I realize with a start that they are my age… I am their age… The age they were in that picture, I am now.
The picture has been on that shelf for some time. I have lived in this house over thirty years, though it doesn’t seem possible. When I put the photos in their double brass frame, I was much younger. My parents may still have even been alive. Now it comes around. They are gone, I am old. I will be following soon.
Okay, maybe not that soon. I’m healthy, reasonably. I’m not staring down the jaws of death or any such. All is well, in fact. No lost abilities, yet. But I can read the writing on the wall. It’s right there in the photos: my parents, happy and enjoying life one day, gone the next.
There is something else I read in that picture though. I look closer, at the smiles, the twinkling eyes. They’re not hiding away, dreading what will inevitably come. Live life now, they say in those captured images.
There are two other photos on the shelf. I didn’t intentionally group them, more like set them in a spot where they fit. But now as I look, the fit is more apt than mere spacing. The fit is perfect.
One is a photo I’ve always loved, taken by my father when we were at the beach. I was in my twenties, long hair blowing against the perfect blue sea. My son, age three, sits in my lap, all blonde hair, soft skin, and possibilities. We are holding a beach ball.
I remember the time, sad now that I hadn’t been more mindful, too busy in my own life and friends. Still, for that moment, we were a happy family. I have a picture to prove it.
The third photo, also taken by my father, is of my mother, my grandmother, and me. It was shot from behind as we walked hand in hand in Laurelhurst Park. The year was 1953, which would put my mother at forty-two and my grandmother in her sixties.

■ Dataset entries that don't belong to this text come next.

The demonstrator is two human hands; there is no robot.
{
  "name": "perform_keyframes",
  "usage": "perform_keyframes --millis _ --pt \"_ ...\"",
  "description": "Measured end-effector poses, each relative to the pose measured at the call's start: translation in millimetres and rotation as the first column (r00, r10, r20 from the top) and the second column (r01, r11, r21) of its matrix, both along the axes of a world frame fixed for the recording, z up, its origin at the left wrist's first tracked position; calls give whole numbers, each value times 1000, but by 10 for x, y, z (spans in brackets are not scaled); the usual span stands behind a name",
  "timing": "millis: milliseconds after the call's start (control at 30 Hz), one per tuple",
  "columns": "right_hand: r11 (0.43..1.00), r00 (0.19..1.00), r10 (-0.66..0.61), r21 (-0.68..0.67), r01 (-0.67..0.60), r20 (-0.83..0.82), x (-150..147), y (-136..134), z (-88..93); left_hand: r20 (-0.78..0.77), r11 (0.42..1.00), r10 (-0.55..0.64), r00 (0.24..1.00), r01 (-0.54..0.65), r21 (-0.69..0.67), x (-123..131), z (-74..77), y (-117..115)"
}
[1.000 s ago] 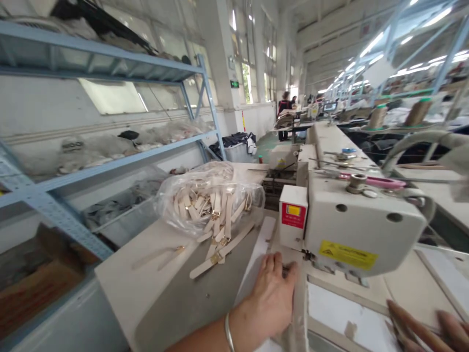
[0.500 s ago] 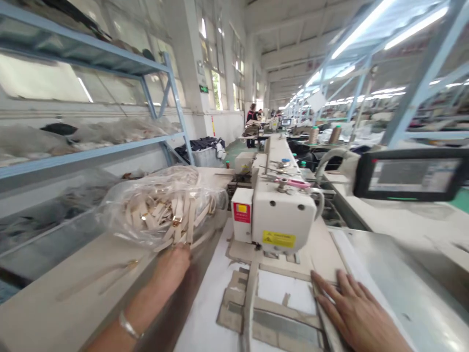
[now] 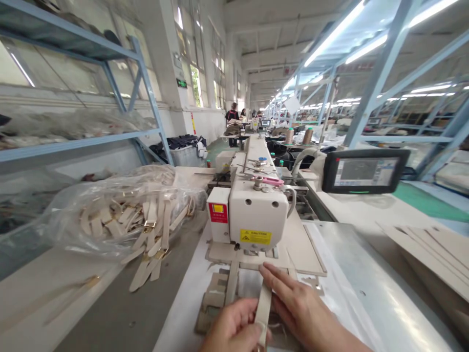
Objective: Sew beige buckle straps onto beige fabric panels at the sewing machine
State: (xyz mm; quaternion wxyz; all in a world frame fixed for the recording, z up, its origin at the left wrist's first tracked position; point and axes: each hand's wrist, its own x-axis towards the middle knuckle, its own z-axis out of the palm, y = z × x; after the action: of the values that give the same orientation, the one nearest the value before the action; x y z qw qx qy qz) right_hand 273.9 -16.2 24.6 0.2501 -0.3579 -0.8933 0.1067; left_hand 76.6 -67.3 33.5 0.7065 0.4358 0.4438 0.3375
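A beige strap point(image 3: 263, 310) runs between my two hands in front of the sewing machine's head point(image 3: 258, 210). My left hand point(image 3: 234, 325) pinches its lower part, where a small metal piece shows near the bottom edge. The fingers of my right hand point(image 3: 298, 303) lie closed together over the upper end of the strap; the thumb is mostly hidden. Below both hands is a template point(image 3: 214, 291) with cut-out openings on a white sheet. A flat beige panel point(image 3: 302, 252) lies under the machine head.
To the left, a clear plastic bag point(image 3: 66, 217) spills several buckled straps point(image 3: 150, 254). Another buckled strap point(image 3: 73, 293) lies at the lower left. A control screen point(image 3: 366, 171) stands to the right, above stacked beige panels point(image 3: 428, 244). Blue shelving point(image 3: 146, 88) rises at left.
My left hand has moved from the strap pile to the machine front, with a strap in it. My right hand has shifted left from the panel's edge onto that strap. The view has turned right.
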Motion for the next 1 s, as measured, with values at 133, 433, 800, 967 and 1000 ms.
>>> perform_keyframes --millis 133,433,800,967,1000 --pt "997 996 -46 -65 51 82 -25 327 -98 46 995 79 996 -76 -59 143 13 226" --pt "988 978 -101 -99 120 182 -69 424 -289 53 997 47 997 -44 -63 234 -154 323" --pt "976 940 -170 -82 202 297 -169 507 -206 92 1000 -24 995 25 -9 203 -289 328" --pt "969 921 -173 -108 223 349 -151 510 -157 81 999 -26 996 24 33 234 -301 328" --pt "967 916 -190 -94 236 353 -148 505 -158 71 1000 -17 997 15 28 247 -286 329"
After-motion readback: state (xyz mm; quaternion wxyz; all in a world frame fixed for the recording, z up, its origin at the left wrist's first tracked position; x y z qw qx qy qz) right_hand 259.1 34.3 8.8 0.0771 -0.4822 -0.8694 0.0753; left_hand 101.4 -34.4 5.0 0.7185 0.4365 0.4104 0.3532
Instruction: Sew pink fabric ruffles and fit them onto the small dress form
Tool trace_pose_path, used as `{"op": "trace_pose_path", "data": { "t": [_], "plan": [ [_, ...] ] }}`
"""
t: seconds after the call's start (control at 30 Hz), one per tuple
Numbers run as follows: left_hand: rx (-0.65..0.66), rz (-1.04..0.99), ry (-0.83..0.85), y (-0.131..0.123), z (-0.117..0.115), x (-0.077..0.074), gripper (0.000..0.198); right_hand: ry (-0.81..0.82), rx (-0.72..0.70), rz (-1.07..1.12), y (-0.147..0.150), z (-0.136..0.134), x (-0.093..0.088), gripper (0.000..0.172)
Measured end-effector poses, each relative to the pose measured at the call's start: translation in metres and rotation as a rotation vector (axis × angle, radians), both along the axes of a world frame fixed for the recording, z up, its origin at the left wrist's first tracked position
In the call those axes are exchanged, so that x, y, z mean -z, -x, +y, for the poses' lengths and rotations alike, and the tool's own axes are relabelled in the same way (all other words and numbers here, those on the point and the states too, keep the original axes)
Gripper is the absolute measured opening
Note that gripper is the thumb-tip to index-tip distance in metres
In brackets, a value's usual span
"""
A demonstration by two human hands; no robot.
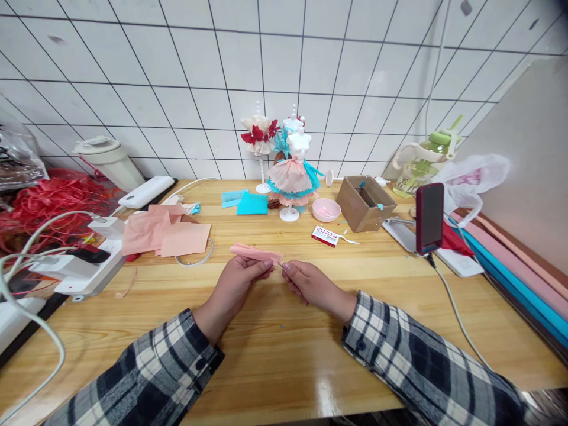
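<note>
Over the middle of the table, my left hand [242,275] is closed on a folded strip of pink crepe paper [252,252], thumb on top. Close to the strip's right end is my right hand [310,281], thumb and finger pinched together. A thin, needle-like sliver shows at its fingertips, too small to name. Loose pink crepe paper sheets [185,239] lie to the left, partly over a ring of clear line [199,260]. Farther back, a small white mannequin [299,145] wears a pink and blue paper skirt [290,177].
Behind my hands are blue paper pieces [252,204], a pink bowl [326,210], a needle packet [325,235] and a cardboard box [366,204]. A phone [429,218] stands at right. A power strip [95,269] with cables and red shredded paper [57,207] occupy the left.
</note>
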State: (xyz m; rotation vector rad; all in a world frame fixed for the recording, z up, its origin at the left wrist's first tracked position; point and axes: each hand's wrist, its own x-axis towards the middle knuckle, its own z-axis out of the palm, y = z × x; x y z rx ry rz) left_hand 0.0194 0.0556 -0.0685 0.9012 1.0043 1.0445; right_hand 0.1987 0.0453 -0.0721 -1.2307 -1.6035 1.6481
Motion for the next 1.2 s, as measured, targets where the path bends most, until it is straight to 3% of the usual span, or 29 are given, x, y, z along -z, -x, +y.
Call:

In spite of the white hair which makes her look older, I am currently the age my grandmother was then. I know what happened after that picture. I know about the gradual debilitation, the nursing home, the death. She, on the other hand, walks with her family through a sunlit park, blissfully ignorant. She is looking at me, the tiny girl with her whole life ahead of her. I feel sad and sorry, having dashed her hopes with my wandering ways.
But maybe she would have liked me anyway.